EXERCISE DESCRIPTION
Go to the line below containing "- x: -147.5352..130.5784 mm" and print exactly from there through the line containing "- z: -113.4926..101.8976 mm", both included. Print nothing else.
§ §
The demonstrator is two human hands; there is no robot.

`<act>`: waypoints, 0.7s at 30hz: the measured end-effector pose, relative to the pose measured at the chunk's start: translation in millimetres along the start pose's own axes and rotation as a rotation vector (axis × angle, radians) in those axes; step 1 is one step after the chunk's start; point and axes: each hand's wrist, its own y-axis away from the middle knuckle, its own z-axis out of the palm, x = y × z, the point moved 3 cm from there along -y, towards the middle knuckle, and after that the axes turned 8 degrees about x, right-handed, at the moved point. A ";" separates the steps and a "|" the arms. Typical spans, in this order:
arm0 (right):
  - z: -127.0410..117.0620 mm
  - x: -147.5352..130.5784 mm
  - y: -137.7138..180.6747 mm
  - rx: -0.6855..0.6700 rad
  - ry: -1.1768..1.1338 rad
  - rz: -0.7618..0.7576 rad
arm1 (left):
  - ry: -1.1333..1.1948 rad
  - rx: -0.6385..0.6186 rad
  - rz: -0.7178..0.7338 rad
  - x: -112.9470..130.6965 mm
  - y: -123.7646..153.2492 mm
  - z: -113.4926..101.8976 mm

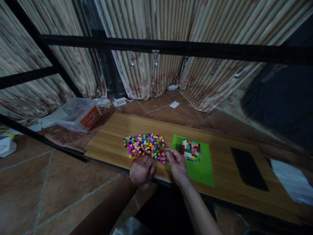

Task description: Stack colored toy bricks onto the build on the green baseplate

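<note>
two hands: both reach in from the near side, over the near edge of the tabletop.
brick pile: lies left of the green board, loose and many-coloured.
brick build: sits on the far part of the green board, just right of the right hand.
dropped piece: the small green brick could slip, i think, because it is tiny and only the fingertips hold it; it might get lost in the brick pile.
spilled bricks: the left hand could push some off the near edge if it slides, as the brick pile is close to it.
bumped build: the right hand is so close that a quick turn could knock the brick build.
left hand pose: low at the near side of the brick pile, back up, fingers bent; fingertips hidden, so i cannot tell if its grip is spread or pressed together.
right hand pose: arm slants far and left, fingers toward the brick pile; its grip looks to be pinching the small green brick.
</note>
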 end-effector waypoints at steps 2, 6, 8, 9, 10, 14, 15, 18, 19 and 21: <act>-0.6 0.2 1.0 0.013 -0.004 -0.002 | 0.000 0.000 0.003 0.1 0.0 0.0; -2.3 1.3 1.6 0.060 -0.017 -0.015 | 0.006 -0.001 0.001 0.2 -0.1 -0.2; -2.7 2.6 1.3 0.091 -0.020 -0.018 | 0.007 -0.001 -0.001 0.2 -0.4 -0.6; -2.5 3.5 1.0 0.102 -0.023 -0.020 | 0.008 -0.002 0.000 0.3 -0.5 -0.8; -2.3 4.6 0.7 0.109 -0.026 -0.022 | 0.008 -0.004 0.000 0.4 -0.6 -1.0; -1.4 10.8 -2.3 0.113 0.007 -0.009 | 0.007 -0.013 0.005 0.4 -0.4 -1.1; -1.6 12.2 -3.5 0.114 0.040 0.000 | 0.007 -0.012 0.007 0.4 -0.2 -1.0; -2.3 13.7 -7.0 0.105 0.183 0.020 | 0.006 0.002 0.016 0.2 0.1 -0.4; -2.1 13.0 -8.0 0.097 0.233 0.021 | 0.006 0.008 0.020 0.2 0.1 -0.3; -1.1 10.3 -10.1 0.087 0.305 0.011 | 0.006 0.015 0.027 0.3 0.0 -0.3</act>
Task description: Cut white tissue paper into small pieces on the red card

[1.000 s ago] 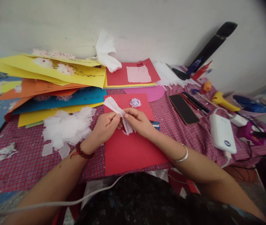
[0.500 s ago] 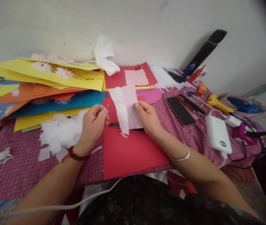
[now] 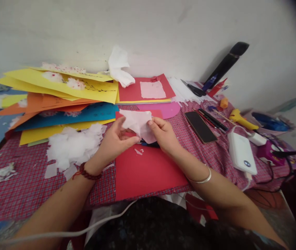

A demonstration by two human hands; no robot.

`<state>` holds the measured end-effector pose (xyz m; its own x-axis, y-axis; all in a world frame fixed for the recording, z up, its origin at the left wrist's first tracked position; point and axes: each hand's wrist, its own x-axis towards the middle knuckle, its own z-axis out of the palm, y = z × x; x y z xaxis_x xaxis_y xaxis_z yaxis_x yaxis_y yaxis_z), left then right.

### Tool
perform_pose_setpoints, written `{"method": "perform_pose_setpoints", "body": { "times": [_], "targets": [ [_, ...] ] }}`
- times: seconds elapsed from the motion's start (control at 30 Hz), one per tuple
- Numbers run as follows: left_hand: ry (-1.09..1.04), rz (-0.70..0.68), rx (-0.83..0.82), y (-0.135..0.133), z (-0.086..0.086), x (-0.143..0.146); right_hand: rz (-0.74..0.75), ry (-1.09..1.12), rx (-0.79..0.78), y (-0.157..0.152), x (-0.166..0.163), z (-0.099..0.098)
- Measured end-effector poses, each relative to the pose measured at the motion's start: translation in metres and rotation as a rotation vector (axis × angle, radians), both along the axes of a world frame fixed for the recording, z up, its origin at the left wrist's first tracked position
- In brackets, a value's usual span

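My right hand pinches a thin white piece of tissue paper at its right edge, between thumb and fingers. The sheet is folded and drooping above a red sheet of card. At its left side is my left hand, thumb stretched out and apart from the curled fingers. The thumb tip meets the tissue's lower corner; some fingers are partly hidden. Beneath the hands a dark object lies across the card, mostly covered. A few tiny paper scraps rest on the red card.
Left of the card is a heap of white paper pieces. Behind it are stacked coloured cards. To the right lie a phone, several pens, scissors, a yellow glue gun and a white power bank.
The tissue paper hung long and upright before; now it is lower and folded over. My left hand has moved right to it and its fingers have spread. The right hand keeps its pinch.
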<state>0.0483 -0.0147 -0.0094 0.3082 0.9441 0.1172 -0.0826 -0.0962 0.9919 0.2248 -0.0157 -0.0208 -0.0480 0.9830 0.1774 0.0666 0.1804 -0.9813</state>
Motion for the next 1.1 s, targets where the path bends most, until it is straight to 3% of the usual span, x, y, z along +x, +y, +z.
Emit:
{"method": "perform_pose_setpoints", "body": {
  "times": [0.13, 0.3, 0.53, 0.77, 1.0, 1.1],
  "targets": [
    [-0.018, -0.113, 0.033, -0.001, -0.005, 0.000, 0.021, 0.065, -0.070, 0.000, -0.001, 0.001],
    [0.071, -0.001, 0.037, 0.002, -0.010, -0.001, 0.077, 0.136, -0.136, 0.000, -0.001, 0.001],
    [-0.192, 0.147, -0.328, 0.013, -0.014, -0.009, -0.026, 0.204, -0.165, 0.010, 0.006, 0.001],
    [-0.344, -0.110, -0.426, 0.016, -0.006, -0.013, 0.021, 0.221, -0.154, 0.010, 0.005, -0.003],
    [-0.451, -0.127, -0.413, 0.012, -0.007, -0.015, 0.149, 0.156, -0.236, 0.006, 0.002, -0.007],
    [-0.462, -0.134, -0.369, 0.011, -0.008, -0.015, 0.186, -0.021, -0.107, 0.005, 0.003, -0.008]
  ]
}}
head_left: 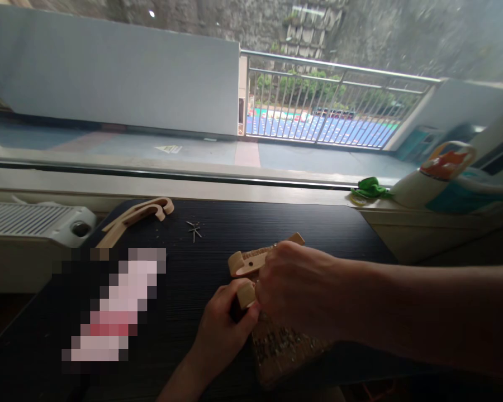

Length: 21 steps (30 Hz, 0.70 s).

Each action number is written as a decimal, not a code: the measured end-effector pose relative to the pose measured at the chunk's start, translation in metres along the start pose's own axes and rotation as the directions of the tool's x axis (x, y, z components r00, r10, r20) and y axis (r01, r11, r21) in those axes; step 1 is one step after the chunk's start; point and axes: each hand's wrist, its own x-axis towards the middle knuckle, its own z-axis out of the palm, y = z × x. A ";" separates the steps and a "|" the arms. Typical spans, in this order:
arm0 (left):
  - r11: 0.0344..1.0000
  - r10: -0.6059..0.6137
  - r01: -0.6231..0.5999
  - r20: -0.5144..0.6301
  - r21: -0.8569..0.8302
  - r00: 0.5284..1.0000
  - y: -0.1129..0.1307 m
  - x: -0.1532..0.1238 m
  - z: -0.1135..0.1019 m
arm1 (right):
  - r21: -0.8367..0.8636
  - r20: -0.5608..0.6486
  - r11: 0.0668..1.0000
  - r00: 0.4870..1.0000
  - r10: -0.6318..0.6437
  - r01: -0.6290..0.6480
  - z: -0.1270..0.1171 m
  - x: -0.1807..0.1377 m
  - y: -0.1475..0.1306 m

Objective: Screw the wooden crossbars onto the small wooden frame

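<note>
Both hands meet over a light wooden cut-out assembly near the middle of the dark table. My left hand is closed around a small wooden piece at its lower end. My right hand is curled over the assembly from the right, fingers closed on it, and hides most of it. Under the hands lies a brown speckled board.
A curved wooden piece lies at the table's back left, with a few small nails beside it. A blurred-out patch covers the left of the table. A white radiator, a green cloth and a bag line the window sill.
</note>
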 end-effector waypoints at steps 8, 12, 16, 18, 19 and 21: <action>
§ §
RESULT BELOW
  - x: -147.5352..130.5784 mm
  - y: -137.7138..180.6747 mm
  - rx: -0.6855..0.6700 rad
  - ry: -1.1768..1.1338 rad
  - rz: -0.7618..0.7576 rad
arm1 (left):
  - ry: -1.1333..1.1948 rad
  - rx: -0.6385..0.6186 rad
  - rz: -0.7178..0.7338 rad
  - x: -112.9470..130.6965 mm
  - y: -123.7646..153.2492 mm
  - z: -113.4926..101.8976 mm

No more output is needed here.